The Significance
Strategies such as third-party releases and the Texas Two-Step have been held up by some as more expedient alternatives to unwieldy litigation. In the Dec. 4 oral arguments before the Supreme Court, justices heard arguments over whether they should block Purdue’s bankruptcy plan that includes legal protections for the Sackler family, which owned the company whose OxyContin drug allegedly contributed to the opioid crisis.

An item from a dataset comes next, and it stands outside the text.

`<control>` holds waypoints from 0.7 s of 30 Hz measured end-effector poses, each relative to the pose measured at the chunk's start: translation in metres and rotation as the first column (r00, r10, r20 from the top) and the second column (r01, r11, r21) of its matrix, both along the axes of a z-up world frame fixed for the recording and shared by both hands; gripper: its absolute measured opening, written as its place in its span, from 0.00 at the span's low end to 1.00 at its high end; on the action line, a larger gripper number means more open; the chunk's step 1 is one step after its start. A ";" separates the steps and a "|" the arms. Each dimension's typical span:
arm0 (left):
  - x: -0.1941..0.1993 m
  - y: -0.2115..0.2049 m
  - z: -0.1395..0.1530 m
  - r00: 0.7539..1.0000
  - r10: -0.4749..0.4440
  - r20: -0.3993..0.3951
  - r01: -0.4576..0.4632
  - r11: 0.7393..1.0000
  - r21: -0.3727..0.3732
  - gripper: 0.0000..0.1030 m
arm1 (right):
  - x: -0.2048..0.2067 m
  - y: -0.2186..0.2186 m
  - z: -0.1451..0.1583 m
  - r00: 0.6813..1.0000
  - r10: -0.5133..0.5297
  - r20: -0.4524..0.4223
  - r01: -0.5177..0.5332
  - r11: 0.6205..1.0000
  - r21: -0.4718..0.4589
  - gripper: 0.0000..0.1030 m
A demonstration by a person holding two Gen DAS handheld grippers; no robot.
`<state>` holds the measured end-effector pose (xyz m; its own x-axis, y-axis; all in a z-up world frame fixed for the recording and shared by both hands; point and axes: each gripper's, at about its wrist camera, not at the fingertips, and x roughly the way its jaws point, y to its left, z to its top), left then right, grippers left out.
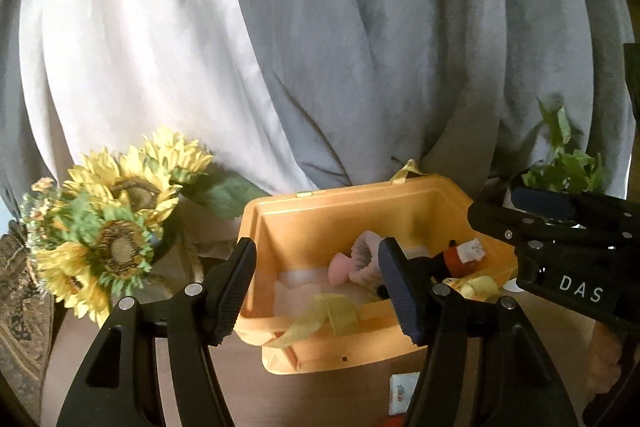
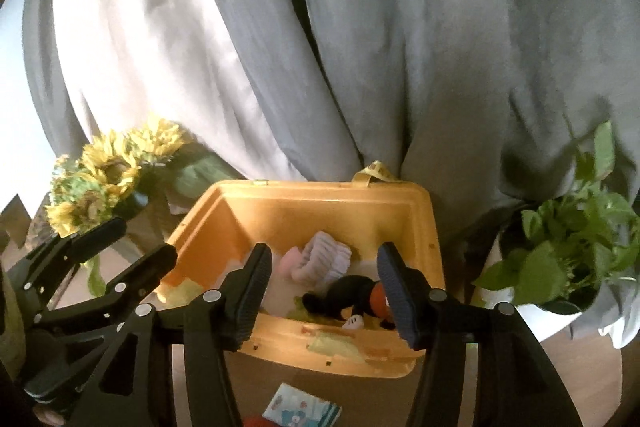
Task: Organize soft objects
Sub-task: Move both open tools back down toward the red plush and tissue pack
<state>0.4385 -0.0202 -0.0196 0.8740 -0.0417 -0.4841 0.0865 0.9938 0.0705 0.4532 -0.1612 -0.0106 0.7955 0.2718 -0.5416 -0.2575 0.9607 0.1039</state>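
Observation:
An open orange box (image 1: 320, 203) (image 2: 320, 203) stands on the brown table. Inside lie a pink ruffled soft item (image 1: 362, 257) (image 2: 324, 259), a black and orange plush toy (image 2: 344, 297) (image 1: 454, 261) and yellow ribbon (image 1: 332, 311). My left gripper (image 1: 320, 287) is open and empty, held over the box's near rim; it also shows in the right wrist view (image 2: 120, 247). My right gripper (image 2: 324, 287) is open and empty above the box's near rim, over the plush toy; it shows in the left wrist view (image 1: 532, 211) at the right.
Artificial sunflowers (image 1: 108, 223) (image 2: 104, 187) stand left of the box. A green potted plant (image 2: 568, 247) (image 1: 564, 163) stands to the right. Grey and white curtains (image 1: 320, 47) hang behind. A small printed packet (image 2: 304, 407) (image 1: 402, 389) lies on the table in front.

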 end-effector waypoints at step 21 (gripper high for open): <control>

Justices Brett Kavanaugh and Elena Kagan noted that the deal could provide quick relief for victim-creditors.
“I think what the opioid victims and their families are saying is you, the federal government, with no stake in this at all, are coming in and telling the families, no, we’re not going to give you payment, prompt payment, for what’s happened to your family … for this somewhat theoretical idea that they’ll be able to recover money down the road from the Sacklers themselves,” Kavanaugh said. “I guess I’m not sure why we should cast aside that concern so readily.”
The questions raised in the SCOTUS hearing highlight that the court, and American society at large, are grappling with the ideals of economic justice, accountability, and a fresh start through bankruptcy, according to Bankruptcy attorney Monique Hayes of DGIM Law.
“Perhaps most interesting is how the issues were framed, in the questioning of some of the justices. For example, Justice [Brett] Kavanaugh seemed to question whether the ‘federal government’, by objecting to the settlement, was delaying or denying ‘prompt payment’ to victims of the opioid crisis, while some of Justice [Ketanji] Brown Jackson’s questions went to the heart of whether those perceived to be most culpable for the crisis should ever be entitled to ‘these kinds of releases,’” Hayes said.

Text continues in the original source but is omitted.